To be clear: this is not a deal-breaker for the Syros’s intended use case. But buyers planning regular highway driving should know what they are getting into.
Safety
The HTX Plus(O) earns its badge with Level 2 ADAS as standard: forward collision warning and avoidance, lane departure warning, lane keep assist, blind spot detection with blind view monitoring, rear cross-traffic alert, driver attention monitoring, and a 360-degree surround view camera. Six airbags, ESC, ABS with EBD, ISOFIX anchors, hill hold, TPMS, and three-point seatbelts for all occupants round out a 5-star Bharat NCAP rated package.
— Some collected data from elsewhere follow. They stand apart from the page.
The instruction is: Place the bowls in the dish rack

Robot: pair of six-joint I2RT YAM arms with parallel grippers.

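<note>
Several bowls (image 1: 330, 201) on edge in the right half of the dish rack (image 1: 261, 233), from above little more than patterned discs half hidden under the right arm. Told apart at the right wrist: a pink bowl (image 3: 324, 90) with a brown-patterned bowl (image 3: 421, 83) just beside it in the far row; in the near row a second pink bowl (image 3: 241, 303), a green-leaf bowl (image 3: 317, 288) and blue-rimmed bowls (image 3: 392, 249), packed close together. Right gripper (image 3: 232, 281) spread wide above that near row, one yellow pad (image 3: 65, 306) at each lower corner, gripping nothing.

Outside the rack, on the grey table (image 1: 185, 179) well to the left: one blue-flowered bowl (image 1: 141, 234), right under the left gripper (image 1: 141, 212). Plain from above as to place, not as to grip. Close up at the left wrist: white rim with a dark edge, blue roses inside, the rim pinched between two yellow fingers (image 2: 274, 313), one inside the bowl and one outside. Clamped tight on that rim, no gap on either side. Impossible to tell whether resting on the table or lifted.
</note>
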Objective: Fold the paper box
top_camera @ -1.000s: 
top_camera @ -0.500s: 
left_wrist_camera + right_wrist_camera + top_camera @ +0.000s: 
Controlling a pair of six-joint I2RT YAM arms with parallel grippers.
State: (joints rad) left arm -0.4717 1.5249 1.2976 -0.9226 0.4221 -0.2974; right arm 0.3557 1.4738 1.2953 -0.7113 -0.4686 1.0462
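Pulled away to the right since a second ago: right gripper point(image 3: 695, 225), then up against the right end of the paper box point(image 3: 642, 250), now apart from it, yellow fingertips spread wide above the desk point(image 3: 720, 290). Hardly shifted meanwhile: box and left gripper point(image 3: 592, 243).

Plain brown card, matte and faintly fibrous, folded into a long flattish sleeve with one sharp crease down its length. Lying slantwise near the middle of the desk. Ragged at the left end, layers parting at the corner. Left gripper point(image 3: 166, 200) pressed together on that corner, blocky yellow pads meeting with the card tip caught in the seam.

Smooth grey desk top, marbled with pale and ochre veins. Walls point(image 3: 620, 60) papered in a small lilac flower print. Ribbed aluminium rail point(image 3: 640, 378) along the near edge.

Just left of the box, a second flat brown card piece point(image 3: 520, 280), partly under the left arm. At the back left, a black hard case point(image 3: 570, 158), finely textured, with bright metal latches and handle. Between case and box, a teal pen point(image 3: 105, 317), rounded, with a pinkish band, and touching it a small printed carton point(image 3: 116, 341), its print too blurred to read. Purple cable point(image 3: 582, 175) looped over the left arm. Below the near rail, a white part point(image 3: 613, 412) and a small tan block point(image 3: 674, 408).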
In this segment, the safety spec is class-leading.



Who Is This Car For?
For young urban families making their first car purchase with some headroom to stretch the wallet, the Syros is an outstanding package, one that is tech-rich, safe, spacious, efficient, and easy to live with in the city. For more established families looking for a capable second car that retains a premium in-car experience for school runs, market trips, and congested neighbourhood navigation, it is close to ideal. The compact footprint makes it easy to park and manoeuvre; the spacious cabin means nobody feels short-changed inside.
The Verdict
The Kia Syros HTX Plus(O) gets an enormous amount right. Ventilated seats front and rear, a brilliant dual-pane panoramic sunroof, a genuine three-screen cockpit, Harman Kardon audio, Level 2 ADAS, 360-degree camera, OTA updates, wireless CarPlay, paddle shifters, and a smart air purifier, all in a sub-4-metre footprint at INR 15.29 lacs (ex-showroom). For those on a budget, the entry level Syros at INR 8.67 lacs makes a strong case too, sans the frills. The highway dynamics and feather-light steering are real limitations, but they’re limitations that most of this car’s target buyers will rarely push up against.
If you’re buying this car for what it’s designed to do, which is navigate urban India in comfort, style, and safety, it does that job better than most.
The Kia Syros G1.0T 7DCT HTX Plus(O) is priced at INR 15.29 lac onwards (ex-showroom). Price may vary based on optional trims, accessories and ownership programs Full variant lineup and specifications at kia.com/in.